Posted on Jan 2, 2021 • Edited on Jan 18, 2021

Writing an Assembler in Rust, and How I Got Stuck on the Lexer

#rust #assembler

So, I've been writing an assembler in Rust for an architecture that hasn't been implemented yet (because I made the architecture). You can find it here:

AshtonSnapp / hasm

The Official Cellia Cross-Assembler for Modern Computers

hasm

The Homebrew Assembler. Currently supporting the 16-bit Cellia architecture and the 8-bit ROCKET88 architecture.

Each architecture supported by hasm will be separated into its own module, although every architecture's assembler code will have the same general structure: you have a lexer which takes in files of assembly code and outputs streams of tokens which are fed into a parser which structures those tokens into a file syntax tree. Then the syntax trees are fed into a linker which tries to combine all of these trees into a single program tree, which is finally fed into a binary generator which does exactly what you think.

Right now I'm still trying to implement the assemblers for the two architectures I mentioned earlier, and I've only just now gotten to the parser. It's going to be a pain to write anything that's actually decently capable, but it'll be worth…

View on GitHub

So far I have most of the Lexer complete. The lexer is the first part of a compiler, assembler, interpreter, anything. Your source code whatever goes into the lexer, which then goes through your code line by line and turns it into tokens. These tokens are then passed on to whatever is next, usually the parser, and the lexer's job is done.

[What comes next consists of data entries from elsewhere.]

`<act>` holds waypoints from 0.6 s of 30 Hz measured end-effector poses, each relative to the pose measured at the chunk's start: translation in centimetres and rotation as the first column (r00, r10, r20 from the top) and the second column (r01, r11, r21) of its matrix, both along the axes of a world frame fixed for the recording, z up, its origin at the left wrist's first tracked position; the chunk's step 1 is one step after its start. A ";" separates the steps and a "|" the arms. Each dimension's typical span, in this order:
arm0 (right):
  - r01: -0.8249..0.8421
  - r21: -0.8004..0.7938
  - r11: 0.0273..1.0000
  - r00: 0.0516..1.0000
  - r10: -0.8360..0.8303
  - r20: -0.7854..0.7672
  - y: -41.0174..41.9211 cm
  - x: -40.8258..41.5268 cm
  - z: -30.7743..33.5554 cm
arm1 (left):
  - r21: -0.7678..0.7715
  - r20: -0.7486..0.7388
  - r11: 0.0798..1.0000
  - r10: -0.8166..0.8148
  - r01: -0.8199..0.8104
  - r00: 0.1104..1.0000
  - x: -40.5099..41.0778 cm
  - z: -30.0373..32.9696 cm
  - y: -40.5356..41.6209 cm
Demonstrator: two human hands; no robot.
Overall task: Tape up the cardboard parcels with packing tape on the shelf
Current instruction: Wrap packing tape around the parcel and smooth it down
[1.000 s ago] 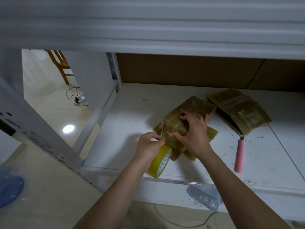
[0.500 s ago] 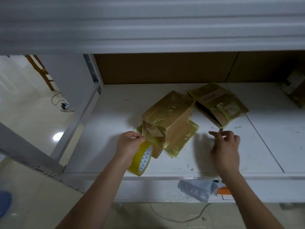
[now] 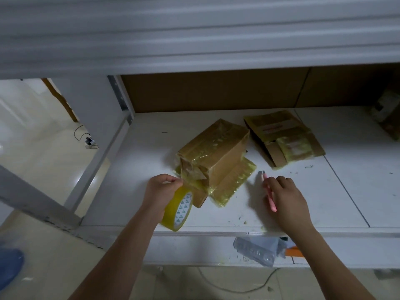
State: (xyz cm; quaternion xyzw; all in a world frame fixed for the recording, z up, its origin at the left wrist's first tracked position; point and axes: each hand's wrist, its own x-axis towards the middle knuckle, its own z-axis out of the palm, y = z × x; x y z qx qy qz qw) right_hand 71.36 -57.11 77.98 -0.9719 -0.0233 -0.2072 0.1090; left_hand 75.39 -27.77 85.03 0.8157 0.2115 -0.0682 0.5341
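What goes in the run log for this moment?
left hand: holds tape roll | right hand: grips pink knife | parcel: on shelf

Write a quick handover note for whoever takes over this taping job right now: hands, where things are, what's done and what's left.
Left hand grips the yellow tape roll, strip pulled to the near end of the box parcel.
Right hand holds the pink utility knife, blade tip showing.
Both sit on the white shelf; a flat parcel lies behind right.
Done: box mostly wrapped in tape.
Left: probably cut the strip, press it down, then check the flat parcel.
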 end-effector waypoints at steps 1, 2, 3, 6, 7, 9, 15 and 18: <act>-0.016 0.159 0.987 1.000 0.015 0.005 0.5 0.0 0.3 | -0.002 0.002 1.000 0.003 -0.003 1.000 -0.1 0.0 0.0; -0.030 0.342 0.939 1.000 0.028 0.008 1.1 -0.1 0.7 | -0.004 0.002 1.000 0.007 -0.007 1.000 -0.2 0.0 0.1; -0.045 0.502 0.864 0.999 0.036 0.029 1.7 -0.2 1.2 | -0.009 0.002 1.000 0.013 -0.013 1.000 -0.2 0.0 0.2; -0.197 0.679 0.707 0.977 0.081 0.199 3.8 -0.9 3.2 | -0.034 -0.004 0.999 0.024 -0.024 1.000 -0.4 0.0 0.3; -0.253 0.681 0.687 0.963 0.109 0.248 4.5 -1.1 3.9 | -0.047 -0.006 0.999 0.027 -0.027 1.000 -0.4 0.1 0.3; -0.365 0.652 0.664 0.925 0.182 0.333 6.1 -1.1 5.2 | -0.073 -0.006 0.997 0.032 -0.032 0.999 -0.5 0.2 0.2; -0.588 0.496 0.639 0.802 0.379 0.462 11.3 0.3 7.5 | -0.116 0.005 0.993 0.033 -0.032 0.999 -0.8 -0.1 0.5; -0.631 0.457 0.627 0.774 0.477 0.416 12.3 1.2 8.2 | -0.141 0.012 0.990 0.029 -0.027 1.000 -0.8 -0.1 0.6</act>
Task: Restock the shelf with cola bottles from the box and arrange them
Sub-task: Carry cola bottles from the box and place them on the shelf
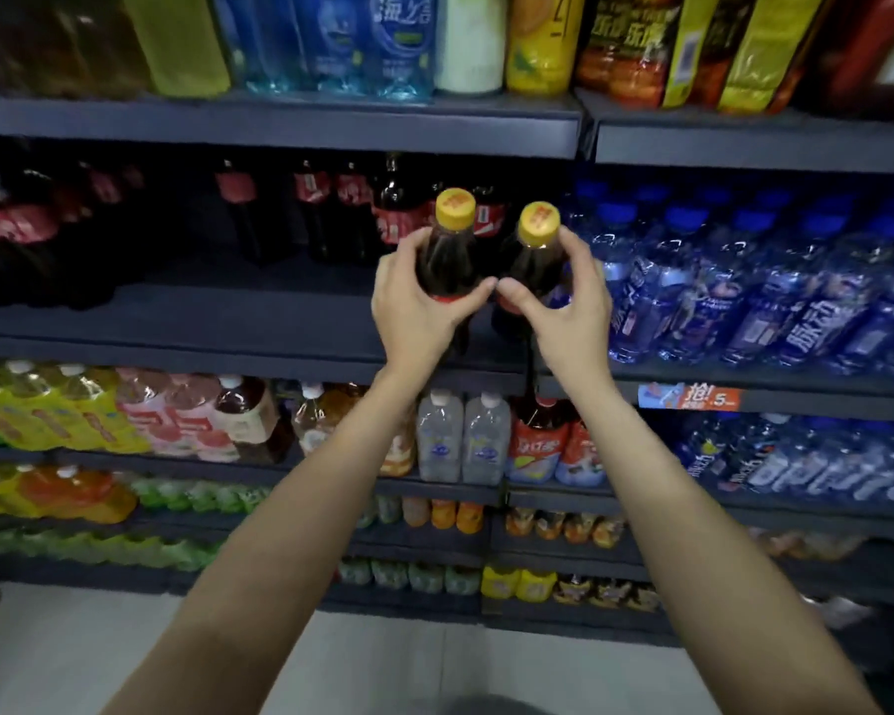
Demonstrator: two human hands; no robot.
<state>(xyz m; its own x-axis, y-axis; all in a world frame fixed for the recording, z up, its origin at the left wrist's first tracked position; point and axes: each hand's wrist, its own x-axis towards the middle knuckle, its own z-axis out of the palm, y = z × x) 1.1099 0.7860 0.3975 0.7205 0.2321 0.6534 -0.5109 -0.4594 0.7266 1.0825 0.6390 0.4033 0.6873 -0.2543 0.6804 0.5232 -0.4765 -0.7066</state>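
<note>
A person stands before a dark grey metal shelf (259, 314) in a shop aisle, both bare arms raised toward its second tier. At the far left of that tier sit dark cola bottles with red labels (16, 224), and more of the same stand upright further back near the middle (326, 209); a bare stretch of shelf board lies between them and the front edge. The left hand (414, 301) is wrapped around the shoulder of a dark cola bottle with a yellow cap (447, 245), thumb and fingers curled about it. Just beside it, the right hand (563, 301) grips a second yellow-capped cola bottle (535, 250) in the same way, and the two thumbs nearly meet between the bottles. Both bottles are held upright side by side over the front edge of the shelf, at the boundary with the next bay. To the right, rows of clear blue plastic bottles with blue caps (744, 296) fill the adjoining tier. Below them, an orange and blue price tag (690, 396) is fixed to the shelf edge.
</note>
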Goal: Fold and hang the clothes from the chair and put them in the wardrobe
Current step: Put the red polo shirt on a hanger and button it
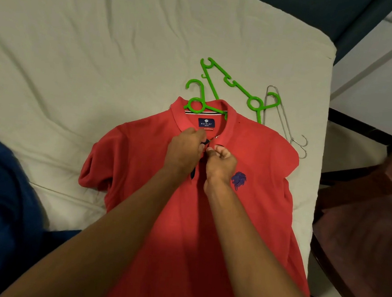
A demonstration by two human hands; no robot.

Now, so far, the Lexer is pretty much the only thing in the assembler at the moment. It has a token struct, which contains a content string and a TokenInfo enum with immediate, address, identifier, register, operation, directive, and tab variants. The first four variants also have arguments (because that's a thing in Rust) - ImmediateInfo, AddressInfo, IdentifierType, and RegisterType respectively. ImmediateInfo and AddressInfo are structs while IdentifierType and RegisterType are enums. And then it's just enums all the way down.

Besides the actual tokens we have a bunch of helper functions: immediate(), address(), identifier(), and register(), one for each TokenInfo variant with an argument. Operations, directives, and tabs are handled in the main lexer functions. But I won't bore ya with all the details here - I linked the GitHub repository above.

One problem(?) with how I've implemented the lexer is that, while lex() is the function called by main(), lex() calls a function called tokenize_line() for each line of the source file. This function only has the context of the line it is working on, which makes things a bit difficult for things like identifiers. See, when an identifier is being defined there is context in the current line that tells it what kind of identifier it is (either a label or a symbol). This context does not exist when working with an identifier that is being used (i.e. as an argument to a directive other than the symbol definition directive, or as an argument to an operation).

I have been trying to implement a way for the lex() function to fix this, but so far my efforts have been in vain. As an alternative I could give tokenize_line() more context, in the form of a vector of known identifiers. However, that would not be adequate for label identifiers. Symbols have to be defined before they are first used, so this would work for symbols. But labels can be defined anywhere no matter where it is first used, which is why that would be inadequate.

I want to finish up with the lexer and work on something else, but if I can't get this working I can't finish the lexer. Which is why, as I said in the title, I'm stuck on the lexer.

P.S. While looking up stuff about lexers and Rust I came across a crate called Logos that makes really fast lexers. Considering I already have most of the lexer implemented I'm probably not going to refactor my code to work with this crate (because it would be a lot of code to refactor and it would make a lot of time spent working on this lexer meaningless).

Le Edit: Making some progress. When indexing a multi-dimensional array/vector, is the first index for the main array/vector or the sub-array/sub-vector?